The difference is simply that the word of God has come to him, and he speaks it. (Last Sunday, July 8, we saw how it worked out for Ezekiel — grabbed by the Spirit, made to stand on his own two feet, given the Word to eat, and made into a voice of God: accept his word or not, you really do know that Ezekiel is speaking God’s word, not his own. (See Ezekiel 2-3) If you have the word of God, it comes out of your mouth, whether they accept it or not. And if you can’t tell the difference between Amos or Ezekiel and a fake prophet, all the worse for you.

The preceding paragraphs were the gist of my homily (though the parts were in a different order), and as is my custom, I made no direct contemporary parallels, since people have no chance to argue back in church. But we did discuss the Gospel at a gathering of about thirty of us after Mass, and the parallels became very clear. Amos’ Israel is in some ways just like the United States right now: our smug and overly comfortable country, not at the moment under any great threat from outside; we act as if we hardened against the poor, the homeless, the alien in our midst, we are not worried about the gap between rich and poor; and too much of our religious establishment is cozy with power, Amaziah siding with Jeroboam, “Christians” on the side of our bully in chief, Donald Trump.
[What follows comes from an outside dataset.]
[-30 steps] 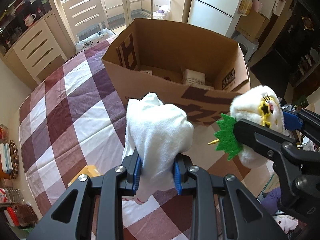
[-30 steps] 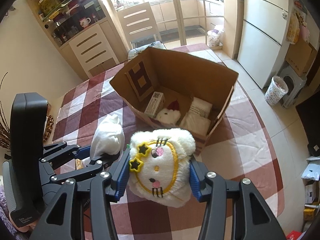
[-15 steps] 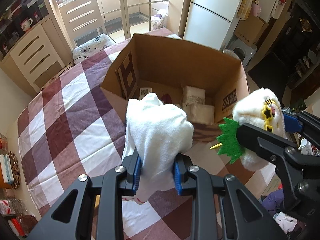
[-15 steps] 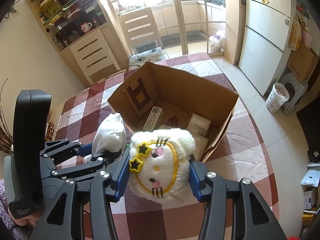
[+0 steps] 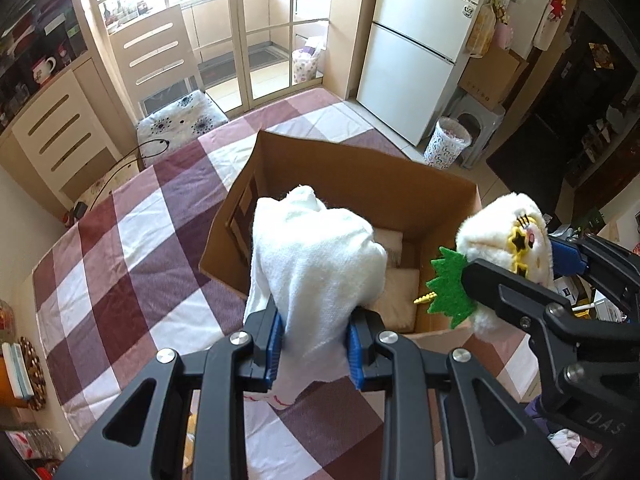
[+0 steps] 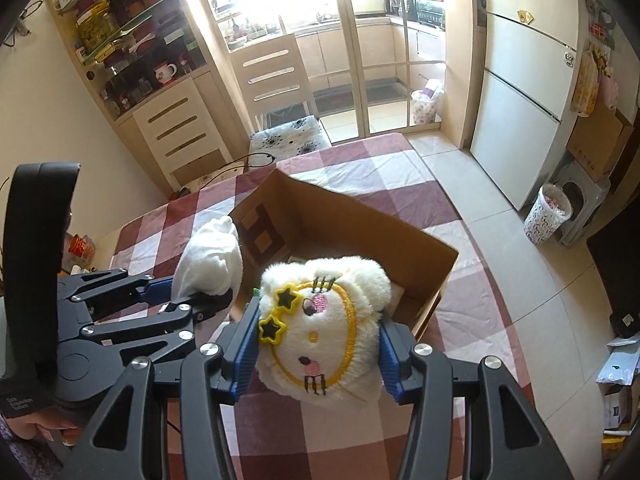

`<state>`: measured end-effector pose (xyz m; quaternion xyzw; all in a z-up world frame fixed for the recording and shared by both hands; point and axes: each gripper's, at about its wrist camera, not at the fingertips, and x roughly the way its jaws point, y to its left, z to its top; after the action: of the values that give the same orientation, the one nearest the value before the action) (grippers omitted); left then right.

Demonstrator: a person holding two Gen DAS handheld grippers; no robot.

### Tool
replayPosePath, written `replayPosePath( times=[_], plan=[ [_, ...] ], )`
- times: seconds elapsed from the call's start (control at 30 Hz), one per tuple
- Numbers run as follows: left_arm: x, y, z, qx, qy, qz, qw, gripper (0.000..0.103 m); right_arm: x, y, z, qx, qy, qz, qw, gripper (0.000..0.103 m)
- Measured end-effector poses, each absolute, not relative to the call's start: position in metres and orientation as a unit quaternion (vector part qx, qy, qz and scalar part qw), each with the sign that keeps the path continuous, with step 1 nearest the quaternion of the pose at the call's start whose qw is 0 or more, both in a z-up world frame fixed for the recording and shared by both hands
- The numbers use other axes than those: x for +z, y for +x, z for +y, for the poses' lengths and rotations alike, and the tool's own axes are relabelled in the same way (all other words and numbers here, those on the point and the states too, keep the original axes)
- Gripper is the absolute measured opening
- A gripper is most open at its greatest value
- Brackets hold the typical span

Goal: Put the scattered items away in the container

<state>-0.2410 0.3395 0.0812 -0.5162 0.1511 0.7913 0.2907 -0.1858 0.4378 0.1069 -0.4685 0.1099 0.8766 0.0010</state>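
Checked maroon-and-white tablecloth (image 5: pixel 132 280) spread under both my tools, with the cardboard box (image 5: pixel 360 184) sitting open-topped on it, ahead of and below my fingertips. My left gripper (image 5: pixel 314 344) was clamped on a white towel (image 5: pixel 316 256) — the bundle stood up between the blue pads and a loose tail hung below them. My right gripper (image 6: pixel 316 344) squeezed a white plush toy (image 6: pixel 324 320) with yellow star glasses, its face turned up toward the camera, a green felt frill showing at its side in the left view.

What the drop turned on was the box's near wall. From the left tool, the towel's top lay over the box mouth, but the pads themselves sat just short of the near rim. From the right tool, the plush overlapped the near right part of the opening, its lower half short of the wall. The two tools ran side by side, close, so neither was clearly nearer. Pale packets (image 5: pixel 400 292) already lay on the box floor.

Compared with a second before, the box had slid lower and nearer in both views and more of its floor showed — both loads had risen and come forward toward it, grips unchanged.
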Motion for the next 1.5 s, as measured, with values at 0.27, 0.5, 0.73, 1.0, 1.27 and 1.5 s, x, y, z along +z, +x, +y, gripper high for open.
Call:
replayPosePath(
  times=[0.27, 0.5, 0.73, 1.0, 1.27, 1.5],
  plan=[
    [0.081, -0.263, 0.354, 0.788, -0.519, 0.139, 0.299, 0.027, 0.105, -0.203, 0.446, 0.879, -0.465, 0.11, 0.007, 0.052],
    [0.08, -0.286, 0.366, 0.783, -0.528, 0.117, 0.308, 0.027, 0.104, -0.219, 0.453, 0.88, -0.461, 0.109, 0.011, 0.052],
    [0.092, -0.306, 0.379, 0.788, -0.518, 0.105, 0.316, 0.028, 0.108, -0.236, 0.46, 0.886, -0.451, 0.107, 0.018, 0.052],
    [0.068, -0.325, 0.388, 0.771, -0.539, 0.09, 0.326, 0.028, 0.099, -0.252, 0.468, 0.883, -0.456, 0.109, 0.028, 0.052],
    [0.02, -0.319, 0.383, 0.761, -0.559, 0.12, 0.307, 0.028, 0.07, -0.26, 0.472, 0.866, -0.482, 0.132, 0.026, 0.052],
    [0.003, -0.311, 0.383, 0.758, -0.557, 0.147, 0.308, 0.028, 0.048, -0.268, 0.468, 0.854, -0.5, 0.144, 0.016, 0.052]
  ],
)
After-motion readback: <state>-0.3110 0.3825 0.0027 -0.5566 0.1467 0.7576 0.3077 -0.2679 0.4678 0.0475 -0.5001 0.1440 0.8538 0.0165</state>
But the hard part, the sharp edge has to do with all of us: dare we not be an Amos? But how do we tell whether an Amos – or any of us – does really speak in God’s name? One does not have to be a friend of the king; one does not have to hang out with the rich and the comfortable; and one does not even have to be on good terms with the religious authorities. If the word of God has come to you, then speak. But neither is it enough to be contrary to those in power: some rulers merit respect, some shrines are truly holy, some priests more than instruments of higher powers. Consorting with the rich, the powerful, the leading class, is not enough; being merely contrary is not enough. Being loud, being strident, is not enough either. If I have the word of God, everything is possible. Otherwise, however moral and virtuous my own word — thoughts, critiques, opinions — is not the prophetic voice we desperately need.

Most of us are not Jeroboam, presiding over a peaceful kingdom that happens to be rotten to the core; most of us are not Amaziah, who sold out for the sake of the lovely golden calf in what used to be the house of God. We are probably mostly like this most ordinary Amos, minding our own business, but unable to deafen ourselves to the cry of the poor. We may find ourselves inconveniently given the word of God —perhaps a harsh, condeming word — to speak into our economic-political-religious culture. We cannot volunteer to be Amos, of course – for then our word would be merely our word. But none of us can assume that we can merely mind our own business, as if God doesn’t have work for us to do. We can’t really know: if it is the word of God coming out of our mouths, they will hear it, whether they like it or not.